TASK DETAILS: This exercise calls for every line of the data below with the string "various" in it.

AVAILABLE RECORDS:
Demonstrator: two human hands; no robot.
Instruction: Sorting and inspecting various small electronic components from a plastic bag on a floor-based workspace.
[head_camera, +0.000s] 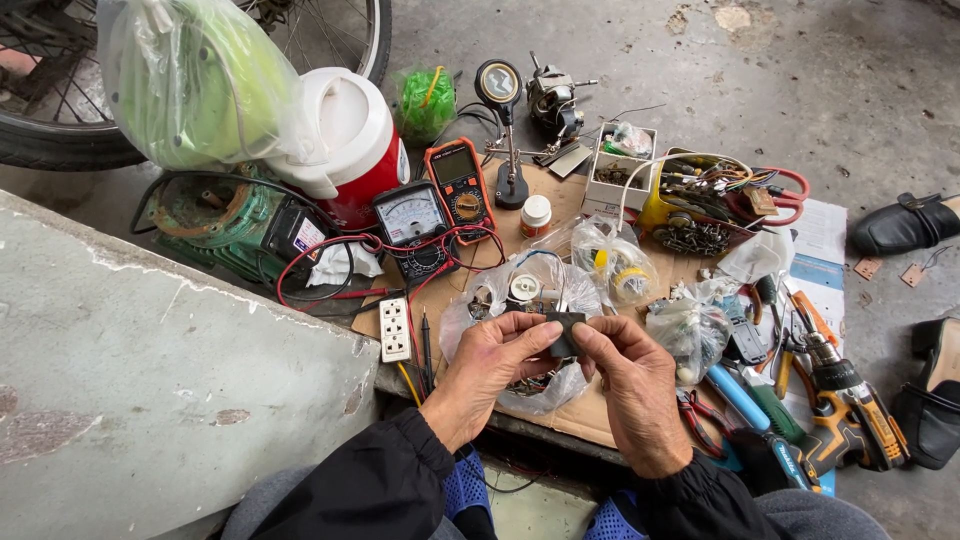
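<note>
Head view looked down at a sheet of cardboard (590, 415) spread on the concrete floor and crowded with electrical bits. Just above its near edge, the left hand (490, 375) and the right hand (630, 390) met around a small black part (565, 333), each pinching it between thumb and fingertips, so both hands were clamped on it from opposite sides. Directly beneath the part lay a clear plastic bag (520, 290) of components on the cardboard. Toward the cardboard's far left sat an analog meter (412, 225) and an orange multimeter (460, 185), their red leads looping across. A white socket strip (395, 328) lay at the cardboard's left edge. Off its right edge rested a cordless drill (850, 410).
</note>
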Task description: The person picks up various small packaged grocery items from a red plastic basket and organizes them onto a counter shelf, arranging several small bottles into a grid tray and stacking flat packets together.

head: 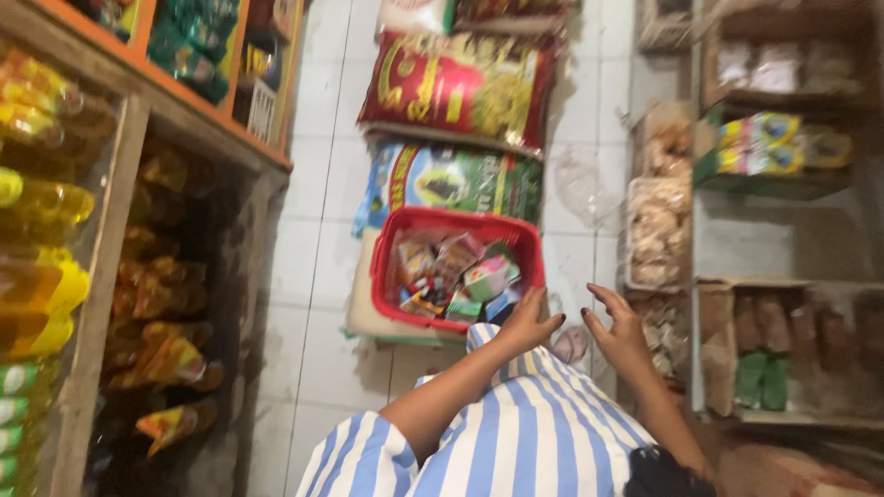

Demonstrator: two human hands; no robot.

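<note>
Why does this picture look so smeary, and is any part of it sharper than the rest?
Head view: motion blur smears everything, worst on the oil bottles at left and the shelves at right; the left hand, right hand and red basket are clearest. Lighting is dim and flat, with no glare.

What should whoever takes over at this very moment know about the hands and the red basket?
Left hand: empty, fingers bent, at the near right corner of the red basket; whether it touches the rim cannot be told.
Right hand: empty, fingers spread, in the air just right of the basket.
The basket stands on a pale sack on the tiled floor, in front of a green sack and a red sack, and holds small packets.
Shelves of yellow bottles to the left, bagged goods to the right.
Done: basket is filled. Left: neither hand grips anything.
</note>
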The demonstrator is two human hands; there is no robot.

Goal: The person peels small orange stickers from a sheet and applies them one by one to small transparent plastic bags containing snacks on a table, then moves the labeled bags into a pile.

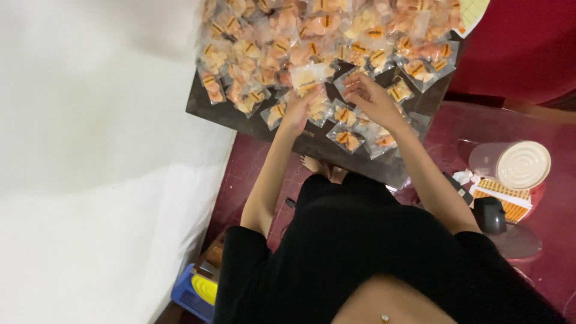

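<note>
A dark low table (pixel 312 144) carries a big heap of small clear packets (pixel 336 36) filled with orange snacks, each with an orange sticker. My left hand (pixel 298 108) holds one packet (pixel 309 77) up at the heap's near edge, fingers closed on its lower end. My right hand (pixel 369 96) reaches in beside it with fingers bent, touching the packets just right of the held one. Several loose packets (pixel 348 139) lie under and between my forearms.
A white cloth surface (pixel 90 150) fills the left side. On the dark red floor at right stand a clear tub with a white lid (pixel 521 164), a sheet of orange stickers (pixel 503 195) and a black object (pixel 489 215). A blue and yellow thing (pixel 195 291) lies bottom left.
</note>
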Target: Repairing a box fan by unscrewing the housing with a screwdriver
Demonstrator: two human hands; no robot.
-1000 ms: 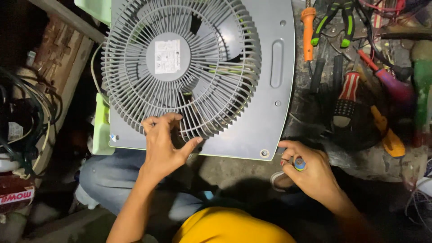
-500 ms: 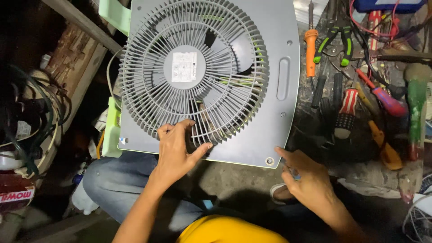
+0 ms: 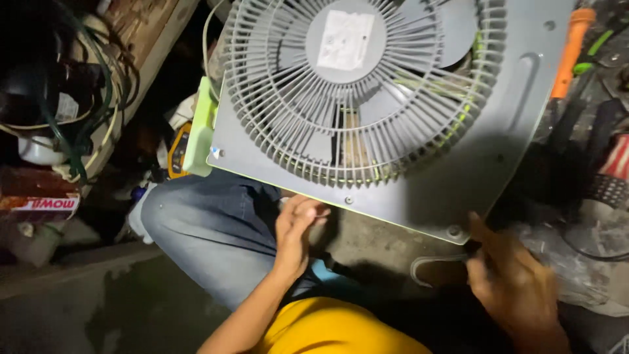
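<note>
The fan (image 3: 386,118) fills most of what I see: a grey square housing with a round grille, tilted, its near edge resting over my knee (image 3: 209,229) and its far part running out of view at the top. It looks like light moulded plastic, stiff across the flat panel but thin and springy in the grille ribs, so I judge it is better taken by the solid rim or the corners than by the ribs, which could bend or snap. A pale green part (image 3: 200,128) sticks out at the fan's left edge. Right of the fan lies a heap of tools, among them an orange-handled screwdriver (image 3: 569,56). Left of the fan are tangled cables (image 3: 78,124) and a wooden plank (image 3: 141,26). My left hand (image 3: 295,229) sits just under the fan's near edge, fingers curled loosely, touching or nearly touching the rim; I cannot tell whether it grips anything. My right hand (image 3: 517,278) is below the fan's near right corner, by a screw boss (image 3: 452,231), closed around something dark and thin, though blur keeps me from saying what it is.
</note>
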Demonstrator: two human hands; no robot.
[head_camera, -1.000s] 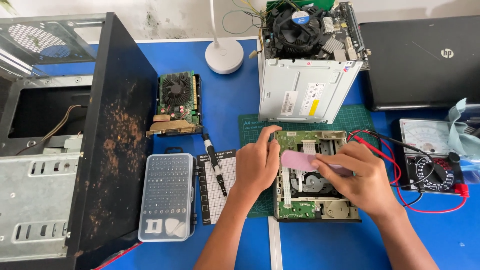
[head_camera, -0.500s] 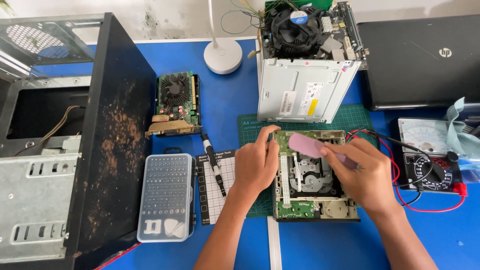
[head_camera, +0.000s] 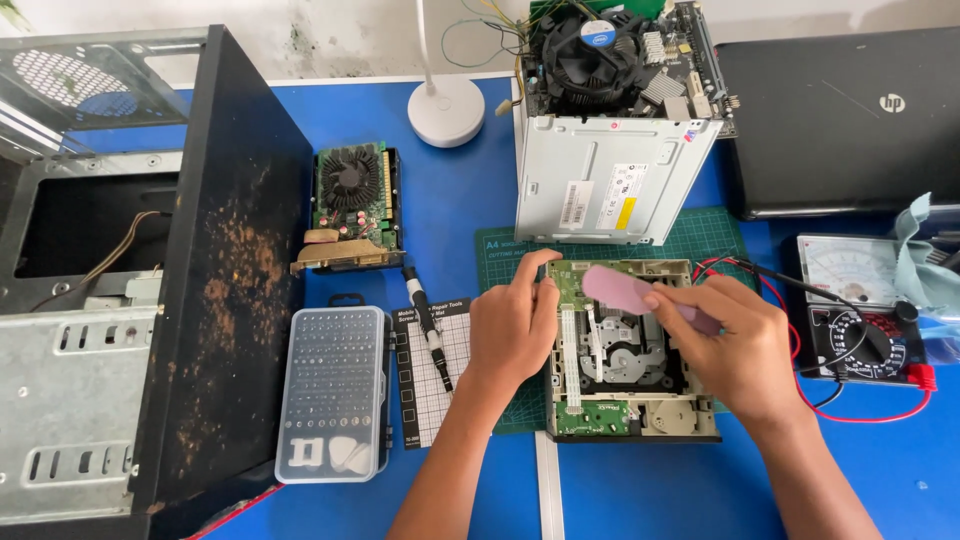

EXERCISE RESPONSE:
Instruction: Sorting and inspecting various small electronic components from a plastic bag on a floor-based workspace.
Task description: The person picks up various small packaged grocery items from a red plastic basket and organizes them onto a counter shelf, arranging several small bottles into a grid tray and stacking flat packets together.

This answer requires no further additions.